Dever cumprido
- Ei menino, posso me sentado aqui um instante?
[..]
Eu acordei mais cedo que o comum naquele sábado, e como não era de costume, me deu uma enorme vontade de passear pela cidade, então coloquei meus tênis, peguei os fones de ouvido e sai sem rumo com as mãos nos bolsos. Parei em um parque que ficava a um quarteirão da minha casa e que eu não ia desde pequena, desliguei a musica no meu celular e passei a admirar o verde das árvores, o ar puro, o canto dos pássaros... Um amigo diria que eu estava meditando de olhos abertos, quando uma figura interrompeu a paz local.
Eu não via meninos chorando com frequência, então aquele garoto alto e com corpo atlético correndo até debaixo de uma árvore e mergulhando em um choro alto, me impressionou. Me levantei e fui andando calmamente até lá, um casal de idosos também se espantou com o choro desenfreado e acompanhou com os olhos o meu trajeto, a senhora sorriu para mim como se me encorajasse a dar mais um passo em direção ao estranho.
Quando cheguei perto o suficiente, ele se assustou e recuou quando eu disse "Olá", perguntei se podia me sentar e ja me sentei ao seu lado, ele me encarava com um desejo nítido de perguntar o que eu queria enquanto enxugava suas lagrimas, dei um leve sorriso e perguntei:
- Ela quem terminou?
Ele me olhou como se refletisse se deveria responder, engoliu um soluço e disse:
- Ela me trocou
Suspirei compartilhando da sua dor e apontei uma árvore totalmente sem folha ao fundo do parque e comecei a falar:
- Olha menino, você agora está como aquela árvore, triste, desprotegido, sem oferecer fruto ou sombra a ninguém. Suas folhas te deixaram, elas não vão mais voltar, mas outras virão, e você precisa estar preparado para recebê-las, pois se deixar o caule apodrecer, folha nenhuma vai crescer, muito menos uma flor aparecer.

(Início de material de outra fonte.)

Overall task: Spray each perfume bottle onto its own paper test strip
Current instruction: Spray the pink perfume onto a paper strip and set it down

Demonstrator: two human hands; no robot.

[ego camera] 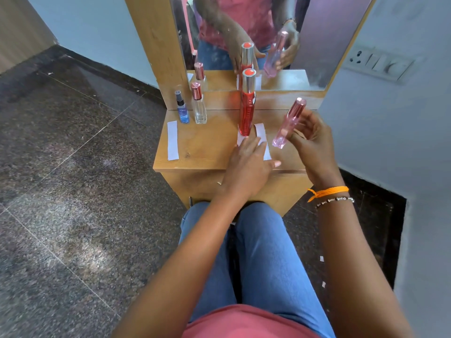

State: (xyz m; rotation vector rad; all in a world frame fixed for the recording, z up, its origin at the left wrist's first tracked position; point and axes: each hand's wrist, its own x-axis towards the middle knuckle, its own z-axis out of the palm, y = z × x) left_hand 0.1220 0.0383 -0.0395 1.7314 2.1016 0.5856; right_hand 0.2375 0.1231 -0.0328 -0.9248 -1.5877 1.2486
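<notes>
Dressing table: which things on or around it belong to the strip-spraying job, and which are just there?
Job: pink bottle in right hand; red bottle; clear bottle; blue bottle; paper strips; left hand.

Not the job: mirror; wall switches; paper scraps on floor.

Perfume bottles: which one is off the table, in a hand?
The pale pink bottle, tilted in the right hand. The blue, clear and tall red bottles stand upright on the table.

Even, soft daylight is seen throughout. A pale sheen is thrown on the polished floor (pixel 73 228). The mirror (pixel 256 32) is hazed and smudged. Straight lines are bowed at the edges by the wide lens.
</notes>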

O menino me olhou, as lagrimas secas em volta dos seus olhos, me levantei e fui limpando a grama da minha roupa quando ele segurou minha mão e com os olhos brilhantes disse com a voz embargada:
- Você é um anjo, eu entrei nesse parque desejando me jogar no lago, e agora saio daqui com a alma mais leve e outras idéias na mente... Mesmo sem saber quem é você, obrigado!
Eu sorri da melhor maneira possível, me despedi e sai andando, liguei a musica novamente e fui pra casa. Antes de dormir eu me pus a pensar no menino do parque e no que ele falou.
"Agora que sei ter ajudado verdadeiramente uma pessoa, posso aproveitar os últimos minutos das vinte e quatro horas de vida que o médico me deu, posso fechar os olhos e mergulhar em uma meditação eterna com uma sensação de dever cumprido."
E com um sorriso no rosto, fechei meus olhos.